Behaviors That Almost Guarantee Failure
Daniel Kahneman, a Princeton professor was the first psychologist to win the Nobel Prize in Economics. He studied the intellectual underpinnings of investing to prove how often we act from the mistaken belief that we know more than we actually do.
He also determined in his studies that people dislike losses so much that they make irrational decisions in vain attempts to avoid them. This helps explain, despite the wisdom of some of the truly great traders, why people sell their winning stocks too early, and hold on to their losers for too long. It’s human nature to take the profit on the often mistaken assumption that it will not last for too long.
Interestingly this is the exact opposite in thinking to the successful trend followers (a topic of discussion begun two weeks ago) over the years that concentrated on cutting their losses short while letting their profits run.

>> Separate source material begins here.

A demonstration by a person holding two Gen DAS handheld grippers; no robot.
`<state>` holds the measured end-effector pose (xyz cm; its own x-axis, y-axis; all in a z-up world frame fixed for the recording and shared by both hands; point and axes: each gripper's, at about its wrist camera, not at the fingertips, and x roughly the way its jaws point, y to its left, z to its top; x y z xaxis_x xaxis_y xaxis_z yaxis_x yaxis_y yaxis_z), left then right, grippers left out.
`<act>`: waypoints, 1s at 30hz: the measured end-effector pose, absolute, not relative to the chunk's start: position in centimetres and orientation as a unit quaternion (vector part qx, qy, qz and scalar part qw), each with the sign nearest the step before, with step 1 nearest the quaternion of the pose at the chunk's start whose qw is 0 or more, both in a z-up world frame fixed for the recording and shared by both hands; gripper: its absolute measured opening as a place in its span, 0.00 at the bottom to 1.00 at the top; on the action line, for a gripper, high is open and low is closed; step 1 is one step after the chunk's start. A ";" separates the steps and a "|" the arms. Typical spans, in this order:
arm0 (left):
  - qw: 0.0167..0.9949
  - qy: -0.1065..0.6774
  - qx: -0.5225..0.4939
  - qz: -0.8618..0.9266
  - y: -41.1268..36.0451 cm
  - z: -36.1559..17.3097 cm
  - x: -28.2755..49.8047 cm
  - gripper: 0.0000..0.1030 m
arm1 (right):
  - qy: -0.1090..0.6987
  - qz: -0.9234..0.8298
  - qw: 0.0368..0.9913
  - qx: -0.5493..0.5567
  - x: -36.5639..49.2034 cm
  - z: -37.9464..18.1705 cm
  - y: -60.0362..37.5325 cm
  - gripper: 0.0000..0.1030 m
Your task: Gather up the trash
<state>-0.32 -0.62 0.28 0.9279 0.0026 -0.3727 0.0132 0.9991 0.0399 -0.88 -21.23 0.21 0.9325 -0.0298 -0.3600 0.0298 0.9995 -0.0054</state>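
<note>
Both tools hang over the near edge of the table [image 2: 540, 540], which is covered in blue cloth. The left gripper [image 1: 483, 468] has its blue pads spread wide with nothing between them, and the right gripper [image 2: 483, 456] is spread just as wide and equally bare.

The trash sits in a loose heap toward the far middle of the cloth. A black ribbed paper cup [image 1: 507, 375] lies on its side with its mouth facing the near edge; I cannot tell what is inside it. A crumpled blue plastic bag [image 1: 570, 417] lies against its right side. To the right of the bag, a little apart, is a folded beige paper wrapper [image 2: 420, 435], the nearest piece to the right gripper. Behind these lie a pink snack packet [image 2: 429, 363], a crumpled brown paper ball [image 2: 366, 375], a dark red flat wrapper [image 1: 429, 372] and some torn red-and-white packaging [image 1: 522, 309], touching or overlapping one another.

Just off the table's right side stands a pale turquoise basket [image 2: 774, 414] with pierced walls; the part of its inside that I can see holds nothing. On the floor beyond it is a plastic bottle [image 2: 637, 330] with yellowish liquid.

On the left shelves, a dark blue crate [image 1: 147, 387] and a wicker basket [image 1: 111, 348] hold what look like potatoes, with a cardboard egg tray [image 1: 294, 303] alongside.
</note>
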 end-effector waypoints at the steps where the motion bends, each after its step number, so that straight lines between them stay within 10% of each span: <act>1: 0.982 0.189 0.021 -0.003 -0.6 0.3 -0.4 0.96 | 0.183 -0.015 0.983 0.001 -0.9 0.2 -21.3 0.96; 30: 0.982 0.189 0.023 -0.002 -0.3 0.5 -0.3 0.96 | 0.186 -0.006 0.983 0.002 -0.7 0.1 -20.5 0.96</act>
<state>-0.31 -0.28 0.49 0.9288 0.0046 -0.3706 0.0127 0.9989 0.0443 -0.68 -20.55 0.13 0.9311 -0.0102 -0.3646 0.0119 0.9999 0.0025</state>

There are a number of behaviors that will almost guarantee losses in the markets. These behaviors are the antithesis of the way trend followers operate:
- Lack of Discipline – Too many would rather listen to the advice of others than take the time to learn for themselves. People are lazy. Think about the Madoff scandal – people wanted to believe.
- Impatience – an insatiable need for action – the gamblers high.
- Greed : Hoping to pick tops and bottoms to maximize their profits.
- No Objectivity : We marry our positions.
- Impulsive behavior : Jump into the market based on a story in the morning paper or earnings announced after the close.
- Inability to stay in the present: You can’t spend your time thinking about how you’re going to spend your profits.
- False Parallels: Believing that just because the market behaved one way in 1995 it does not mean a similar patter today will give the same results.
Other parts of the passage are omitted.